6. Projected Cost: Kazien Cost model 7

Contract with SCINET Inc for EHR(Electronic Health Record) selection(RFP) and implementation services (3yr contracts) Purchase electronic Health Records (SaaS or Client/Server) Additional Hires o Three Clinical Infromatics Nurses o Two Project Managers o Three IT Staff

Cost of consultants

One study of 14 small physican practice found that electronic medical records cost an average of 44k per full time provider for the initial setup and an additional 8,500 dollars annually per provider to maintain. on the average these practices recouped the cost of thier EMR system in 2 1/2 yrs and thereafter profited about 23k per provider a year via improved efficiency. 7. Expected Results Establish Organization wide quality improvement process

Qualify for federal stimulus incentive dollars towards purchase of EHR. Per ARRA, the federal government will pay individual physicians as much as $44,000 to upgrade their practices from paper-based records to EHRs.

Reduce patient appoint no-shows by 60 % Reduce patient collection balances by 60 % Eliminate unnecessary Lab write-offs by 50% Goal for AR days on Hospital surgeries and consults - 18 days Eliminate 40 FTEs (couriers, chart keepers, medical records assistants, transcriptionists, etc ....)
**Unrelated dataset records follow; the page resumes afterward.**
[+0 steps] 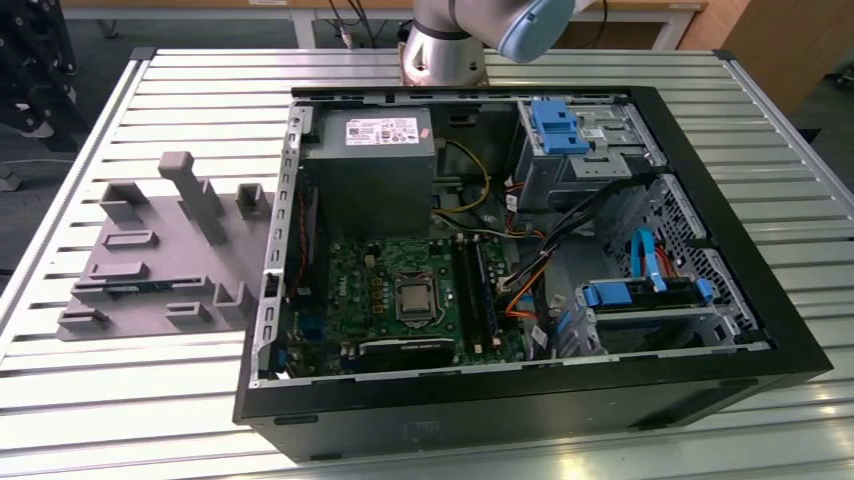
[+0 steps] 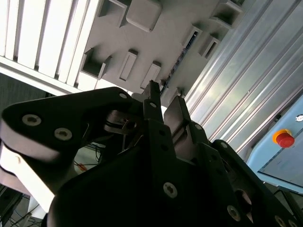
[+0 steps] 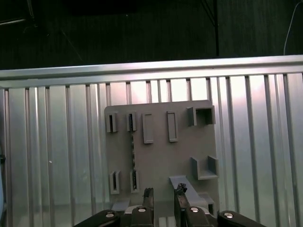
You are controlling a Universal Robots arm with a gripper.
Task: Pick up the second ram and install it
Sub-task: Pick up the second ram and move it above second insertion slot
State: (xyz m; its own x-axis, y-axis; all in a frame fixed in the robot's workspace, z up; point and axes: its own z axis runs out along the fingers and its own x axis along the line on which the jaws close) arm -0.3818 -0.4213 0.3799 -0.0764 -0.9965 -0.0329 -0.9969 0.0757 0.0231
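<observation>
Exterior view first: the open computer case [image 1: 534, 270] lies on the slatted metal table [image 1: 160, 90], with the green motherboard [image 1: 400, 290] and grey power-supply box [image 1: 367, 170] exposed. On the exterior view's left of the case sits the grey holder tray [image 1: 160, 250]. There's the second ram [image 1: 130, 288], a thin blue strip standing on edge in a slot pair near the tray's front. The arm's base [image 1: 441, 55] stands behind the case.

Over to the first wrist view, looking straight down on the tray [image 3: 161, 161]. The second ram [image 3: 133, 158] is seen edge-on, a slim line running between 2 slots, seated in the holder. The gripper [image 3: 164, 193] hangs above the tray's near edge, its 2 fingers [image 3: 148, 196] parted with a clear gap and nothing between them. The stick lies just to 1 side of that gap, not inside it.

Now the second wrist view: the gripper [image 2: 164, 101] is seen from behind the black linkage, fingertips apart and empty. Beyond them are the tray [image 2: 156, 38] and the ram's [image 2: 177, 61] dark edge. A red button [image 2: 285, 138] shows off the table's side.
</observation>
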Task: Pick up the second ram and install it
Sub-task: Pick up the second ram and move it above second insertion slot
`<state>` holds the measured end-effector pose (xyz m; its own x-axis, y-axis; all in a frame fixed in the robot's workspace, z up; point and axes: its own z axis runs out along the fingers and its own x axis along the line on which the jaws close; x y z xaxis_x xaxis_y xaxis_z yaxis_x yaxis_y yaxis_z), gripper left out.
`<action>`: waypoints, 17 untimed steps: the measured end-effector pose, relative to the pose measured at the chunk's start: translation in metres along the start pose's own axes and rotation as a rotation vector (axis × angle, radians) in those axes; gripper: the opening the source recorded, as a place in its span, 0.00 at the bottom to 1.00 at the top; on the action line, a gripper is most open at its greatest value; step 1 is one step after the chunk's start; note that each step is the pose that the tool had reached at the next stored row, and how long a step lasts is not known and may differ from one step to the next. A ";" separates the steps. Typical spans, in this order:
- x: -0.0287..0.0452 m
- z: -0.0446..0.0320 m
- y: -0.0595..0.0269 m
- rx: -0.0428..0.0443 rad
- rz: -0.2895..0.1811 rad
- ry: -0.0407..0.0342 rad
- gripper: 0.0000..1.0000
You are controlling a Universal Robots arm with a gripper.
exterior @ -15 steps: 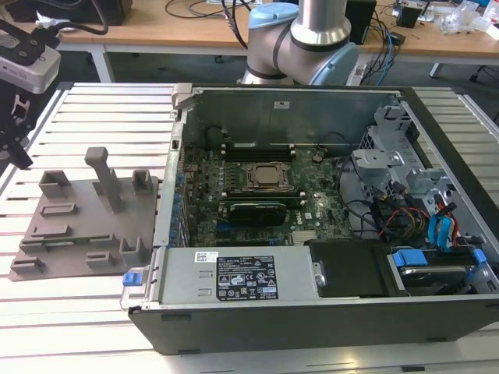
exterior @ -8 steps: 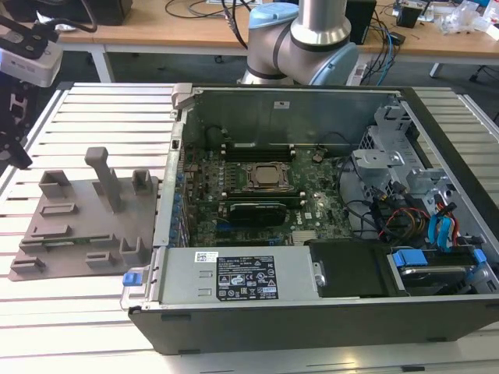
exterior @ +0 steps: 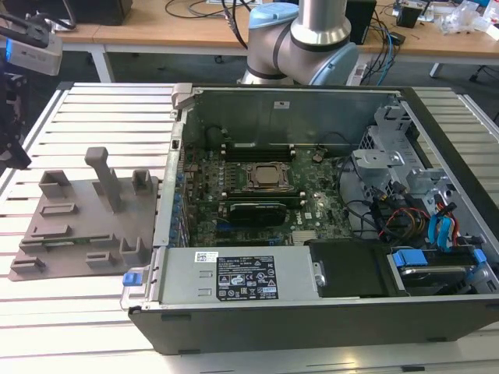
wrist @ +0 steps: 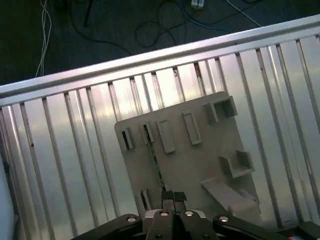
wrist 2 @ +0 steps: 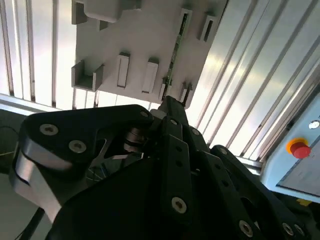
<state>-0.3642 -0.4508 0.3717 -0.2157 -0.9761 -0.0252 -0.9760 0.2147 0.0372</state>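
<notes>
Your claw (wrist: pixel 173 196) hangs over the grey holder tray (exterior: pixel 78 234), high above the tray's far edge at the exterior view's left. Whether the claw is open or closed you cannot tell. It grips nothing that you can see.

The second ram (wrist: pixel 155 160) sits in the tray, standing on its long edge in a narrow slot, so you see it in both wrist views as a thin green line. In the first wrist view the claw lines up with one end of that line, but you cannot tell from there how far above it it hangs.

The tray lies flat on the slatted metal tabletop (exterior: pixel 93 117), just beside the open computer case (exterior: pixel 312 319) on the exterior view's left. Inside the case you see the large green motherboard (exterior: pixel 312 210) lying exposed.
</notes>
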 end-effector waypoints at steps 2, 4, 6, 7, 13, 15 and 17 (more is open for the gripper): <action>0.0000 0.0000 0.0000 -0.0010 -0.037 0.0014 0.10; 0.0000 0.0000 0.0000 -0.0021 -0.083 0.0031 0.10; 0.0000 0.0000 0.0000 -0.0032 -0.124 0.0047 0.10; 0.0000 0.0000 0.0000 -0.0036 -0.143 0.0053 0.10; 0.0000 0.0000 0.0000 -0.0052 -0.207 0.0077 0.10; 0.0000 0.0000 0.0000 -0.0057 -0.226 0.0085 0.10; 0.0000 0.0000 0.0000 -0.0062 -0.247 0.0092 0.10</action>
<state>-0.3642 -0.4508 0.3718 0.0295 -0.9992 -0.0252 -0.9988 -0.0305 0.0372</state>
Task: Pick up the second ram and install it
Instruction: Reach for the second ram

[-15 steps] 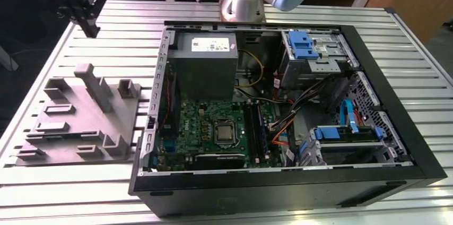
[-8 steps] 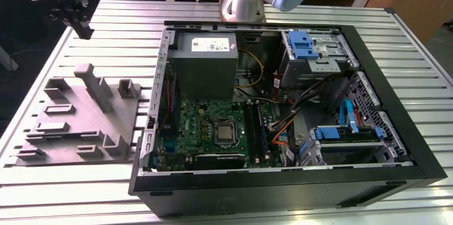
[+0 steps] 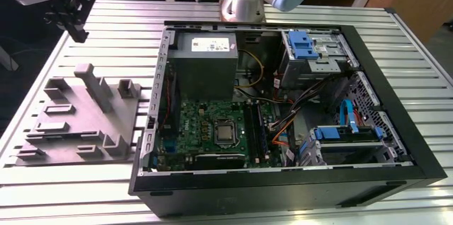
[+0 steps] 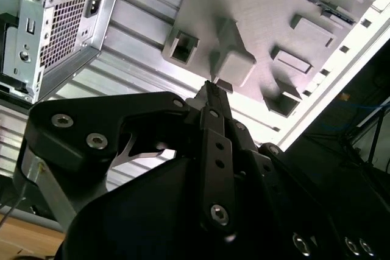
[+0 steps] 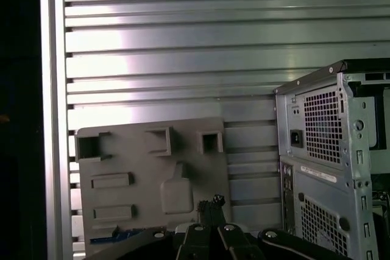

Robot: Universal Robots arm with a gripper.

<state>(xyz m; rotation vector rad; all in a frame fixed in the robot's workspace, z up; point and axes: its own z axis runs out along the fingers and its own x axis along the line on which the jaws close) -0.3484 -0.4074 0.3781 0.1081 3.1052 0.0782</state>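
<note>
Hanging near one grey holder tray (image 5: 137, 165) is one closed pincer (image 5: 210, 201).

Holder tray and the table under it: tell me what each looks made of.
Holder tray: probably moulded or printed plastic. It is a uniform matte grey, dull with no glints, with blocky raised pockets.
Table: likely aluminium slats. They are silvery with a satin finish, and bright streaks of reflected light run along the ribs in the first wrist view.
Neither can be confirmed by look alone.
</note>
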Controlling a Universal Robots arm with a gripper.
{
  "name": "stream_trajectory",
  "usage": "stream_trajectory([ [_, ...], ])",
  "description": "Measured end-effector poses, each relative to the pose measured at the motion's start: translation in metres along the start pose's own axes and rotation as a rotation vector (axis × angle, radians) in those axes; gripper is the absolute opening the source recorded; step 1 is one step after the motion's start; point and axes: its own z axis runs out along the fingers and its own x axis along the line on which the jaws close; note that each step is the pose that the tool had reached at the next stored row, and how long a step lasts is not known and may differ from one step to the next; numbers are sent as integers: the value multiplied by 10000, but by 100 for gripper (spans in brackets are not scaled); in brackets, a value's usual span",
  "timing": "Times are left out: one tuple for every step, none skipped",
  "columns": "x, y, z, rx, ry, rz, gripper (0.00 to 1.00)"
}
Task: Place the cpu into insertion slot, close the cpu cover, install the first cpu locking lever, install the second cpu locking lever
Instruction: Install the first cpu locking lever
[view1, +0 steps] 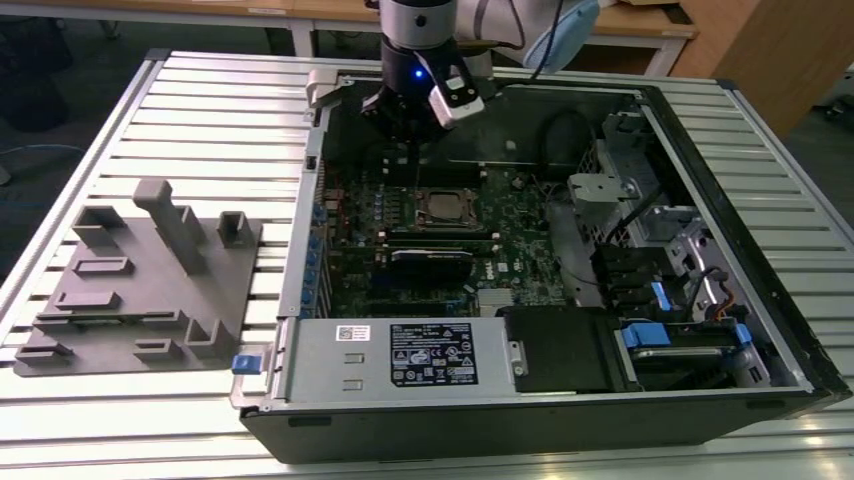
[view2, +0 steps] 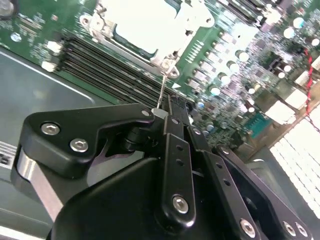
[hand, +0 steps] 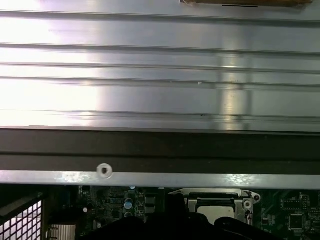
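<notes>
Jaws looked drawn together in the second wrist view, and I judged the gripper (view2: 162, 114) to be pinching the free end of a thin wire lever (view2: 164, 85). That lever ran straight away from the fingertips, its long axis aimed at the near corner of the cover (view2: 131, 51). The cover lay flat over the chip (view2: 145, 25), whose pale top showed through the window. Green board (view2: 240, 75) crowded with small parts lay close on all sides, so I reckoned there was little room to swing.

From the exterior view, the arm hung over the board's edge nearest the arm's own base, with the socket (view1: 447, 208) just beyond, near the middle of the board, inside the open case (view1: 400, 420) on the slatted table (view1: 200, 110).

Through the first wrist view, the chip sat in its socket behind the case wall (hand: 150, 150).
</notes>
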Motion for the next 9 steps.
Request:
stream_trajectory([
  [-24,0,1,0,0,0,11],
  [-49,0,2,0,1,0,11],
  [-71,0,3,0,0,0,11],
  [-91,-1,3,0,0,0,11],
  [-100,-1,3,1,1,-1,11],
  [-100,-1,3,1,1,0,11],
  [-100,-1,3,0,0,1,11],
  [-100,-1,4,-3,-1,1,11],
  [-101,-1,4,-37,0,0,11],
])
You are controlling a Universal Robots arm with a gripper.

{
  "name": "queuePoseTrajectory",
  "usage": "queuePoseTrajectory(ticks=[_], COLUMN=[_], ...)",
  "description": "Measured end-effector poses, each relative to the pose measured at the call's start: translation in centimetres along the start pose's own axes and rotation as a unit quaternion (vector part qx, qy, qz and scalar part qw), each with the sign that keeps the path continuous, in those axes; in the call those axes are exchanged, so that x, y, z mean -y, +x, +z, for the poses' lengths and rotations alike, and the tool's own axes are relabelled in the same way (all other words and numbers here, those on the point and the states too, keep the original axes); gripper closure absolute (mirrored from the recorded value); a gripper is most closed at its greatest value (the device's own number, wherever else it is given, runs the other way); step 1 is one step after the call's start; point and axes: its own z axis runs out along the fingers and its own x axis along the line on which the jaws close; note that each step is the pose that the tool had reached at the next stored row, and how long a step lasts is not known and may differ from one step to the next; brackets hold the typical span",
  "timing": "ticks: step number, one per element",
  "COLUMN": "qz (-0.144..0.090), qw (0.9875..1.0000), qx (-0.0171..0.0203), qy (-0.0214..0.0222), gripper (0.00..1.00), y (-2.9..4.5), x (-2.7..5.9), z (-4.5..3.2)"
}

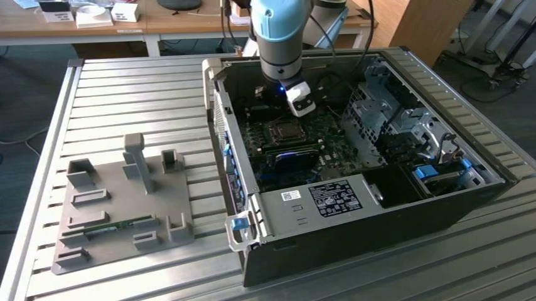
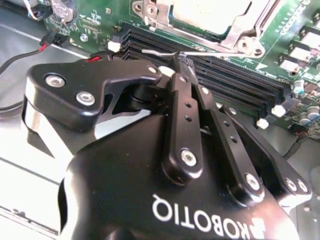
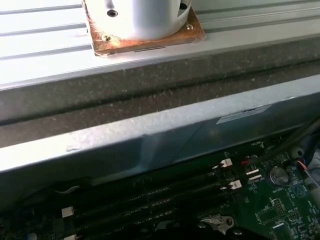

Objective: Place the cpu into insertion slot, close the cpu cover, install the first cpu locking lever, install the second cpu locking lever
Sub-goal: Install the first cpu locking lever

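Silvery cpu cover (image 2: pixel 235 35) looks closed over the cpu (image 2: pixel 210 12); your gripper (image 2: pixel 184 62) is clenched on a locking lever (image 2: pixel 160 51), still unlatched

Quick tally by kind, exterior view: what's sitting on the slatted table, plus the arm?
Open computer case: 1
Grey fixture plate: 1
Robot arm: 1
Total: 3
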Motion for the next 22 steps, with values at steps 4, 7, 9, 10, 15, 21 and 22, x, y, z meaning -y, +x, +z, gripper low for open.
queuePoseTrajectory(ticks=[4,7,9,10,15,21,22], qz=[-0.001,-0.002,-0.002,-0.003,-0.003,-0.003,-0.003], qw=[1.0000,1.0000,1.0000,1.0000,0.9999,0.9999,0.9999], qx=[0.0008,0.0015,0.0019,0.0021,0.0030,0.0030,0.0029], qy=[0.0034,0.0062,0.0074,0.0082,0.0116,0.0116,0.0114], gripper=[0.89,0.89,0.89,0.89,0.89,0.89,0.89], y=[0.03,0.06,0.03,0.01,-0.04,0.05,0.05], x=[-0.03,-0.17,-0.28,-0.32,-0.40,-0.65,-0.65], z=[0.29,0.45,0.55,0.60,0.68,0.77,0.77])
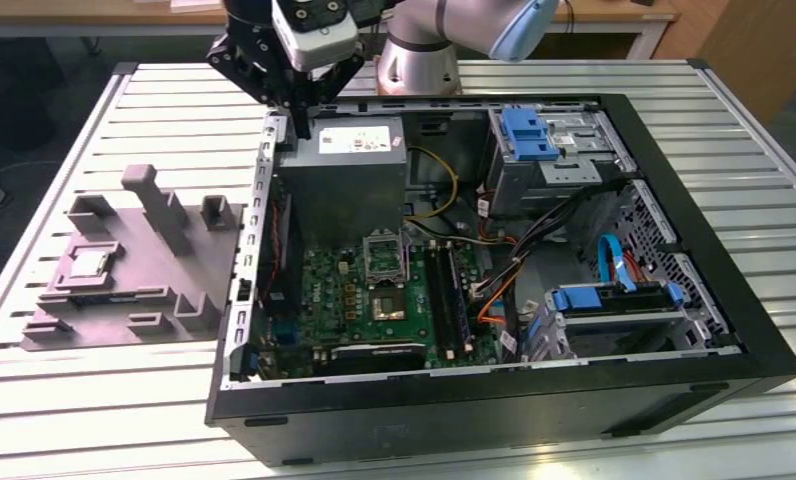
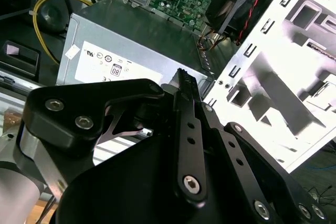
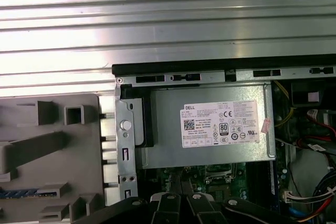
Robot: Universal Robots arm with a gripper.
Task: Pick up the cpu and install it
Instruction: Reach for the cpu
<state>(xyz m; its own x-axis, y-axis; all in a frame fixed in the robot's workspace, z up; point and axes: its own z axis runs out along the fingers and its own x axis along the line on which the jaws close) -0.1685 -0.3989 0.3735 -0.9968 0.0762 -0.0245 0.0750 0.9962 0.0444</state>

8. How expected results will add value and contribute to overall success Adopting a culture of continuous improvement will not only eliminate inefficiencies in our business operations, it will also improve our ability to verify patient insurance coverage and benefits, improve collections and days in AR, decrease the number of no-shows and provide a platform for BMC to develop additional innovate care services. Innovation will enable BMC to establish new revenue streams that will offset the expected drop in reimbursement that healthcare reform is expected to cause in 2-3 years. While our proposal has focused on the financial and clinical implication of continuous quality improvement and technology, we were surprised that our research indicated the opportunity for BMC to improve physician and patient satisfaction. While implementing change is difficult, we believe that the end result will be a more relaxed physician staff that is able to focus more of their time on delivering quality patient care. The digital workflow will also enable our physicians to spend less time at the clinic and more time at home, with family.

Early adoption of EHR systems and valid comparative performance reporting would enable the development of value-based competition and quality improvement to drive transformation. Anthony Bower- EMR Transformation in Health care In conclusion we believe implementing the recommended changes will deliver - quality care that our patients will trust, profitability that our shareholders will appreciate and a positive work atmosphere which will enable our employees to thrive.